◆ BRIEF ◆
Images should be omitted while the rest of the data is duplicated exactly.

◆ COLLECTED MATERIAL ◆
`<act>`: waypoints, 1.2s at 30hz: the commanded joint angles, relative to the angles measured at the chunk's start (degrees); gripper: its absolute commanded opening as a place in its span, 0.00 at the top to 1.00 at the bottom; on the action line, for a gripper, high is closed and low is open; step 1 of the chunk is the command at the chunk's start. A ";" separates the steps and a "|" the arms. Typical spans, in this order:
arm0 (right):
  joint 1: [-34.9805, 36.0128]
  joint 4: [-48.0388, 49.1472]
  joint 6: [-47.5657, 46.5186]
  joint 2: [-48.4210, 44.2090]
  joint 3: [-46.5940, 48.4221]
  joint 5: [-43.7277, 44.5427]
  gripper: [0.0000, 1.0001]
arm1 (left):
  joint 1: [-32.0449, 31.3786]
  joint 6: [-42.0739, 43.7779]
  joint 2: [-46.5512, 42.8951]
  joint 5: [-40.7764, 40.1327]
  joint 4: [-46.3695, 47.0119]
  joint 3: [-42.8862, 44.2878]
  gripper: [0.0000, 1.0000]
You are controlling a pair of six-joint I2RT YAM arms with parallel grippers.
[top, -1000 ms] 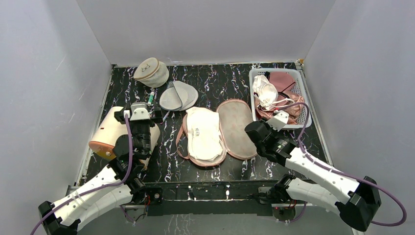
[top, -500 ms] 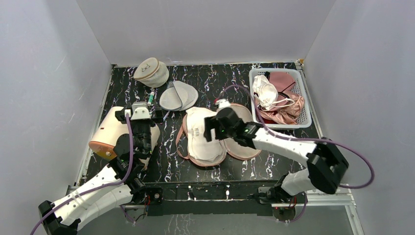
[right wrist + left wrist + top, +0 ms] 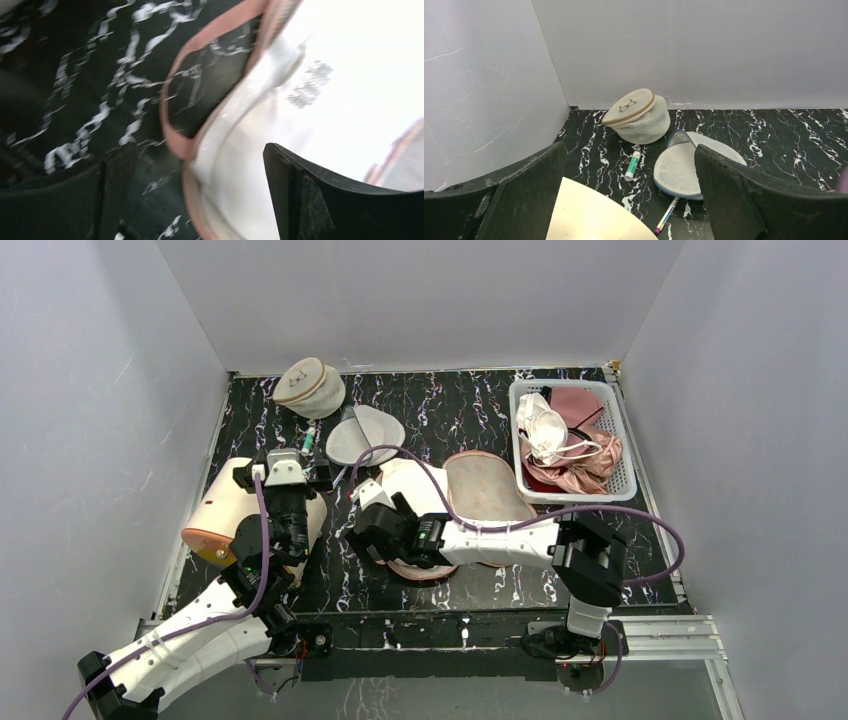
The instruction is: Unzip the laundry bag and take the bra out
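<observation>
The right gripper (image 3: 200, 200) is seen with its dark fingers spread wide and nothing clamped between them; it is held low over the left lobe of the bag (image 3: 490, 492), whose pink zipper edge curves beneath it; the bag is laid unzipped and open flat on the black marbled table (image 3: 450, 405), its right lobe showing pale mesh lining; the bra (image 3: 340, 90), smooth and off-white, is lying in the left lobe, partly covered by the right arm. The left gripper (image 3: 629, 165) is likewise open and empty, held above a rounded cream object (image 3: 594, 217) at the table's left side; beyond it a round mesh pouch (image 3: 636, 115), a flat mesh pouch (image 3: 679, 167), a small tube (image 3: 631, 165) and a pen (image 3: 666, 217) are seen; a white slatted basket (image 3: 517, 440) of pink and white garments is set at far right.
</observation>
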 commanded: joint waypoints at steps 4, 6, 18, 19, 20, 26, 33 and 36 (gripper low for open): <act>-2.46 -7.79 8.32 1.84 5.51 17.17 0.02 | 0.31 -0.15 -0.75 0.34 1.26 1.73 0.02; -4.70 -5.80 10.61 -0.17 3.34 14.61 0.02 | 0.27 -0.35 -0.62 0.51 1.09 1.81 0.02; -14.06 -3.42 16.58 -4.88 0.03 7.49 0.02 | 0.27 -0.99 -0.44 0.70 0.35 2.13 0.02; -14.04 -3.44 16.21 -4.36 0.76 6.93 0.02 | 0.26 -0.99 -0.40 0.70 0.41 2.16 0.02; -14.04 -3.39 16.11 -3.64 1.56 6.55 0.02 | 0.27 -1.06 -0.40 0.76 0.41 2.17 0.02; -12.65 -7.99 20.64 4.31 9.36 7.35 0.09 | 0.30 -0.69 -0.65 0.53 0.51 2.09 0.02; -10.20 -13.79 22.75 12.78 18.03 12.53 0.24 | 0.27 -0.77 -0.75 0.60 0.47 2.12 0.02; -10.17 -13.86 22.27 14.45 18.89 13.69 0.35 | 0.26 -0.99 -0.83 0.65 0.09 2.31 0.02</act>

◆ ANSWER SPACE ◆
`<act>`: waypoints, 1.2s at 30hz: the commanded joint angles, relative to the angles measured at the chunk's start (degrees); gripper: its absolute commanded opening as a place in its span, 0.00 at the top to 1.00 at the bottom; on the action line, for a gripper, high is closed and low is open; step 1 of the chunk is the command at the chunk's start. A ";" separates the steps and a "|" the arms. Typical spans, in this order:
arm0 (right):
  joint 1: [-34.9805, 36.0128]
  joint 4: [-48.0388, 49.1472]
  joint 6: [-47.5657, 46.5186]
  joint 2: [-48.4210, 44.2090]
  joint 3: [-46.5940, 48.4221]
  joint 5: [-43.7277, 44.5427]
  gripper: [0.0000, 1.0001]
arm1 (left):
  joint 1: [-32.0449, 31.3786]
  joint 6: [-42.0739, 43.7779]
  joint 2: [-46.5512, 42.8951]
  joint 5: [-40.7764, 40.1327]
  joint 4: [-46.3695, 47.0119]
  joint 3: [-42.8862, 44.2878]
  gripper: [0.0000, 1.0000]
You are controlling a pair of six-joint I2RT YAM arms with parallel grippers.
[top, -1000 ms] 
[top, -500 ms] 
[right wrist + left wrist + top, +0 ms] 
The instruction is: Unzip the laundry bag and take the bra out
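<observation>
The right gripper (image 3: 200, 200) is seen with its dark fingers spread wide and nothing clamped between them; it is held low over the left lobe of the bag (image 3: 490, 492), whose pink zipper edge curves beneath it; the bag is laid unzipped and open flat on the black marbled table (image 3: 450, 405), its right lobe showing pale mesh lining; the bra (image 3: 340, 90), smooth and off-white, is lying in the left lobe, partly covered by the right arm. The left gripper (image 3: 629, 165) is likewise open and empty, held above a rounded cream object (image 3: 594, 217) at the table's left side; beyond it a round mesh pouch (image 3: 636, 115), a flat mesh pouch (image 3: 679, 167), a small tube (image 3: 631, 165) and a pen (image 3: 666, 217) are seen; a white slatted basket (image 3: 517, 440) of pink and white garments is set at far right.
</observation>
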 commanded: joint waypoints at steps 4, 6, 18, 19, 20, 26, 33 and 36 (gripper low for open): <act>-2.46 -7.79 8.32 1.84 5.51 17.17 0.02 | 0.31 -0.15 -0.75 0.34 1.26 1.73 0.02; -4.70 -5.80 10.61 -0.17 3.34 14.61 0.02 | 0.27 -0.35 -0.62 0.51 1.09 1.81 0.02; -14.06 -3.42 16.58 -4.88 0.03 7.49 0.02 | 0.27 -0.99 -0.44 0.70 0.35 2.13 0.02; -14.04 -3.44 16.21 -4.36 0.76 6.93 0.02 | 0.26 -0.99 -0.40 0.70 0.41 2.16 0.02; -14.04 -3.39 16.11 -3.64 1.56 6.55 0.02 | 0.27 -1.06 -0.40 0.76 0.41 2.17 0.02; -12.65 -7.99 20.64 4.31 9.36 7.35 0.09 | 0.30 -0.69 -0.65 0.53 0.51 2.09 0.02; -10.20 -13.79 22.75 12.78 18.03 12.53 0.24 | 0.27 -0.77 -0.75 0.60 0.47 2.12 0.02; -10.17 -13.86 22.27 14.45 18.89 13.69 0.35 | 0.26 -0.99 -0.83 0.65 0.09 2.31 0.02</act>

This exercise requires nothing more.